Sister Mary Teresa Cullen | |
Birth Date: | 27 August 1866 |
Religion: | Christian |
Birth Place: | Ireland |
Death Place: | Mill Hill, London, England |
Order: | Daughters of Charity of Saint Vincent de Paul |
Sister Mary Teresa Cullen also known as Sister Mary of Charity (27 August 1866 – 7 July 1940) was an Irish Daughters of Charity of Saint Vincent de Paul nun and founder of the magazine Virgo Potens.[1]
Mary Teresa Cullen was born on 27 August 1866. Her parents were Elizabeth (née Leonard) from County Meath and Hugh Cullen, of Liverpool. Her paternal grand-uncle was Cardinal Paul Cullen, and she had 2 paternal cousins in the priesthood, E. J. Cullen and Paul Cullen. She attended the Sacred Heart convent, Roehampton, and entered the Daughters of Charity on 27 April 1887. During this time she studied at St Vincent's, Carlisle Place, London. She transferred to North William Street, Dublin in 1892, where she took her vows.
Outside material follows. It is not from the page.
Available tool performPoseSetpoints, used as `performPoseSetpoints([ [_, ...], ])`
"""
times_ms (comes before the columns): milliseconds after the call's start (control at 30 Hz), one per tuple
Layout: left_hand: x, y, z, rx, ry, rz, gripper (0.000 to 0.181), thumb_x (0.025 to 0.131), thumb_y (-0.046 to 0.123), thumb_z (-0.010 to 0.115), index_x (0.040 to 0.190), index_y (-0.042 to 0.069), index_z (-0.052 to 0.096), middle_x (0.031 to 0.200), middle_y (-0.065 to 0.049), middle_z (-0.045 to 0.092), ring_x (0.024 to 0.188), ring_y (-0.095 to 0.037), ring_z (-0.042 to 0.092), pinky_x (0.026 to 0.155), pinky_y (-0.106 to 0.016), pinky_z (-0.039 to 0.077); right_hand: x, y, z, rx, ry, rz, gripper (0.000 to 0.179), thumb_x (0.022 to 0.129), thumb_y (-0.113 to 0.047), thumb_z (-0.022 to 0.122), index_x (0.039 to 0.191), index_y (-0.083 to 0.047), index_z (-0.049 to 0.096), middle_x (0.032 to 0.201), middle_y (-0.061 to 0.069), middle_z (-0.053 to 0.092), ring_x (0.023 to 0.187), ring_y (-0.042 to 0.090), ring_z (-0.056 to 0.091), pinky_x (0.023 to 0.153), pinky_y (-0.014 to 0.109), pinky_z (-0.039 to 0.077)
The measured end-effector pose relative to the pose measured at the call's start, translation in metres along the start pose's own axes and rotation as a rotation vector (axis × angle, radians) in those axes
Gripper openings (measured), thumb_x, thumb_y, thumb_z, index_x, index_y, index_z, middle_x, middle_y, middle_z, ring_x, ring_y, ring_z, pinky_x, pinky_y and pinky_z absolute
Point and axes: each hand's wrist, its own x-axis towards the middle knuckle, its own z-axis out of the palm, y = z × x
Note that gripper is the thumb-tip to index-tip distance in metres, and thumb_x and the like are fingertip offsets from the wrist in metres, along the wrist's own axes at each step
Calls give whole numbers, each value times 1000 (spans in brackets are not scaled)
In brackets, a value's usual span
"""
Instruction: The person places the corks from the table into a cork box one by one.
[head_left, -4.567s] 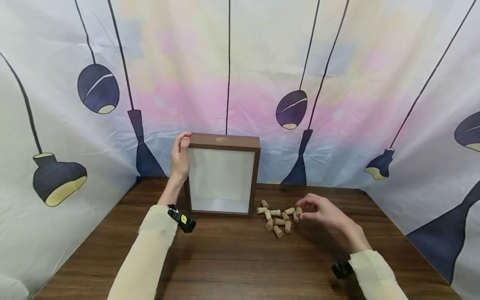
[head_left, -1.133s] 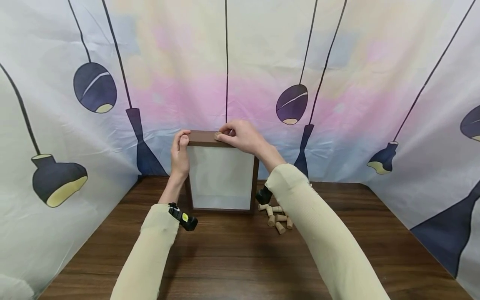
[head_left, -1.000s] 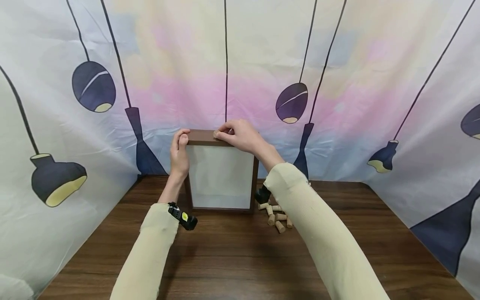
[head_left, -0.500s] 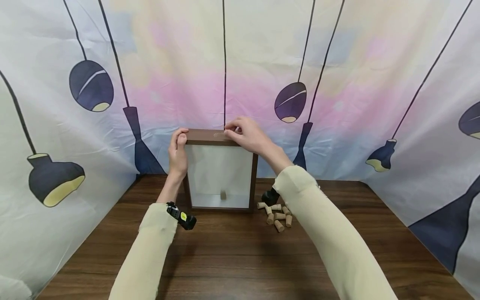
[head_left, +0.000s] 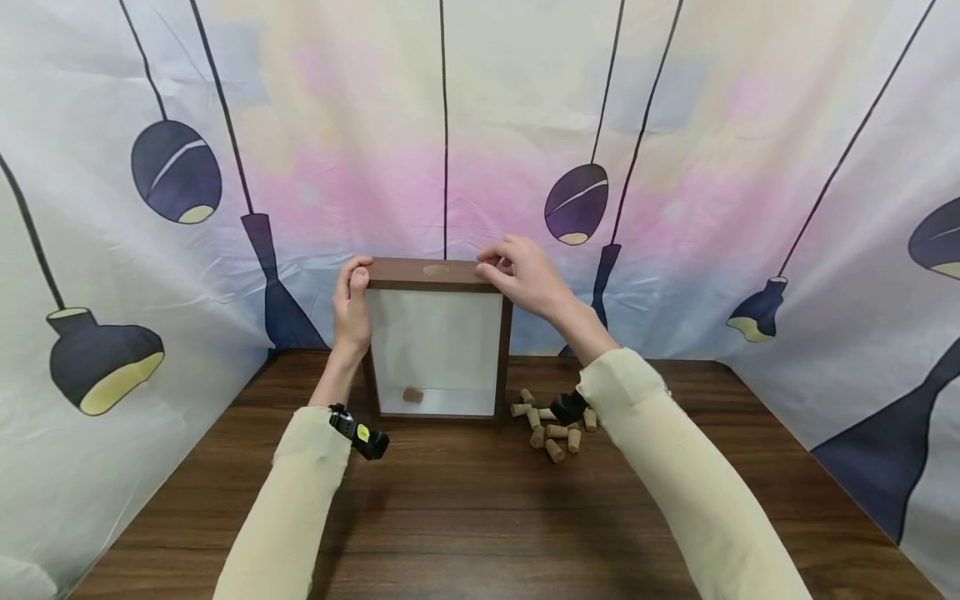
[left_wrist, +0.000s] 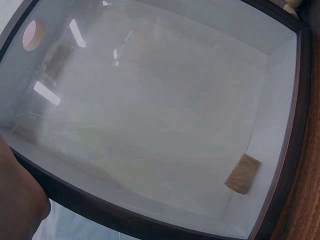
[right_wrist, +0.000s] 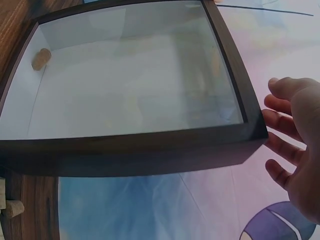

She had 8 siblings: Reverend Michael (1859-1940), Paul Mary (1860-1897), Hugh Joseph (1862-1908), Edward Mary (born 1864), Joseph (1869-1891), Elizabeth (1871-1898), Thomas Mary Joseph (25-27 January 1874), and Teresa (1875-1939).[2] Elizabeth was also a nun in the same order, known by Sister Magdalen of Charity.
Cullen was placed in charge of the schools of St Agatha's parish, Dublin in 1893, and by 1898 she had increased the number of students from 100 to 1000. In her teaching she used St Catherine Labouré as her role model for students. Cullen was a disciplinarian and did not allow for laziness in her students. She expanded the curriculum to include model drawing, cookery, house-wifery, and singing, learning painting and French herself so that she could teach the subjects. She took her older pupils to lectures in the College of Science and Trinity College Dublin. Cullen also took over teaching history when the need arose. Her favourite phrase was "I mean to say, God gave you brains: you must use them". She was a supporter of the Pioneer Total Abstinence Association, and was in charge of its supply depot.
Cullen was working on North William Street during the Easter Rising in 1916, and was struck by a stray bullet in the eye. It took her years to recover from the permanent injury to her sight, resuming her duties on North William Street in 1923. On 8 December 1923 she founded the monthly magazine dedicated to "the crusade of the miraculous medal", Virgo Potens. It was a collection of fiction and religious reflections published under the motto "To Jesus through Mary", and was edited by Cullen.
After her retirement in 1930 she moved to Mill Hill, London where she translated French and wrote an unpublished autobiography, A visiting sister in Eire. Cullen used her own money to fund young men training for the priesthood and to pay for school equipment. She died in Mill Hill on 7 July 1940 and is buried at the cemetery there.